This week we profile a recent publication in Clinical Cancer Research from the Dr. Quy Le (pictured, sixth from left, back) laboratory of Dr. Soheil Meshinchi (third from right, front) at Fred Hutch.
Can you provide a brief overview of your lab’s current research focus?
Acute myeloid leukemia (AML) is a devastating disease with unacceptable low cure rates. In the Meshinchi lab, we utilize comprehensive genomic data to understand the underlying cause of disease in AML and to guide therapeutic discovery and development. Through multi-omics (transcriptomics, genomics, and epigenomics) profiling of nearly 3000 childhood and young adult AML cases along with a large cohort of normal counterparts, we have identified a library of AML-restricted genes (high expression in AML, silent in normal hematopoiesis), providing ideal candidate targets for immunotherapeutic development in AML that avoid hemopoietic toxicities. We are currently developing antibody-drug conjugates, chimeric-antigen receptor (CAR) T and NK cells against these AML-restricted targets with the goal of bringing safe and effective immunotherapies to patients with AML.
What is the significance of the findings in this publication?
A significant barrier to effective immunotherapy in AML is the shared immunophenotype between AML and normal hematopoietic cells. Current strategies targeting lineage markers such as CD33 and CD123, if effective, would lead to prolonged myelosuppression or myeloablation, requiring bone marrow transplant to restore hematopoiesis. Our study has addressed this obstacle by defining and validating mesothelin (MSLN) as an AML-restricted target, initially discovered through interrogation of the AML transcriptome from our massive pediatric AML (TARGET and TpAML) dataset as well as the adult AML (BEAT and NCI TCGA) dataset. We show that MSLN protein is expressed on the cell surface of AML blasts and leukemic stem cells (LSCs) but entirely silent on normal hematopoietic stem and progenitor cells (HSPCs). We developed CAR T cells targeting MSLN and show that the MSLN-directed CAR T cells effectively eliminate both AML blasts and LSCs while sparing normal HPSCs. The ability of MSLN CAR T cells to eradicate LSCs suggest that this might be an effective approach to prevent relapse in AML, as LSCs are thought to resist chemotherapy and can re-initiate the disease. Our work provides the preclinical data to support further evaluation of MSLN-directed CAR T in clinical trials for refractory/relapse AML.

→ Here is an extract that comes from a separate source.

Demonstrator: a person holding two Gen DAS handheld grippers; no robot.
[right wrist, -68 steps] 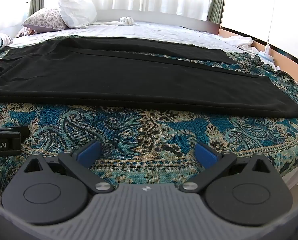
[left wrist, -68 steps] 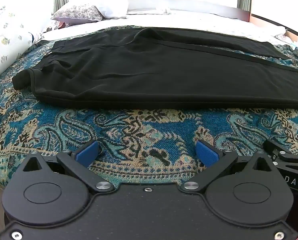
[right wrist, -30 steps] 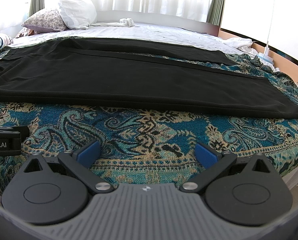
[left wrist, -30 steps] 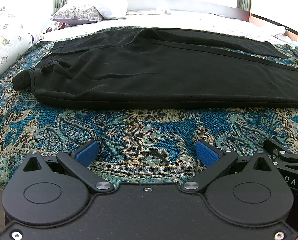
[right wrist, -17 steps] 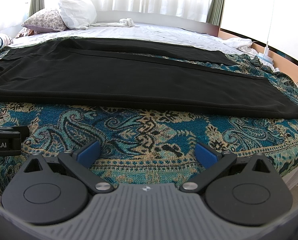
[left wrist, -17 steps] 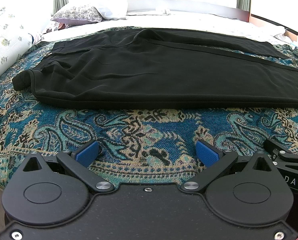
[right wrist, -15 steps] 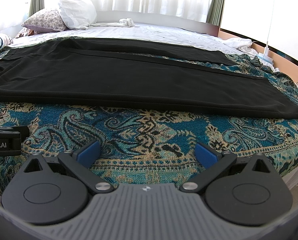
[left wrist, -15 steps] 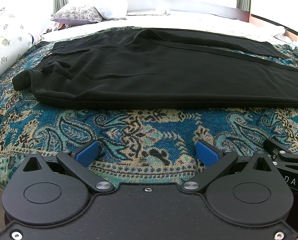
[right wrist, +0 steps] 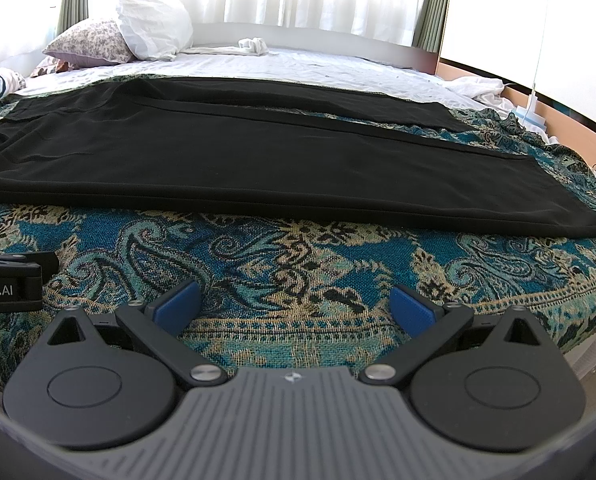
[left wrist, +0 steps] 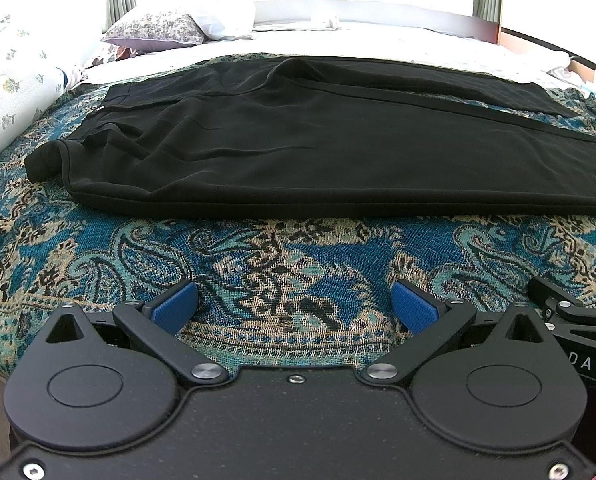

What are the next steps for this research?
We are in the process of transitioning our MSLN CAR T into clinical testing with clinical vector already under development. We anticipate opening this trial for relapsed/refactory AML in the 3rd-4th quarter of 2022.
If you’d like us to mention your funding sources, please list them.
We would like to thank NCI, Target Pediatric AML (TpAML), Lymphoma & Leukemia Society and St. Baldrick’s Foundation for supporting this research.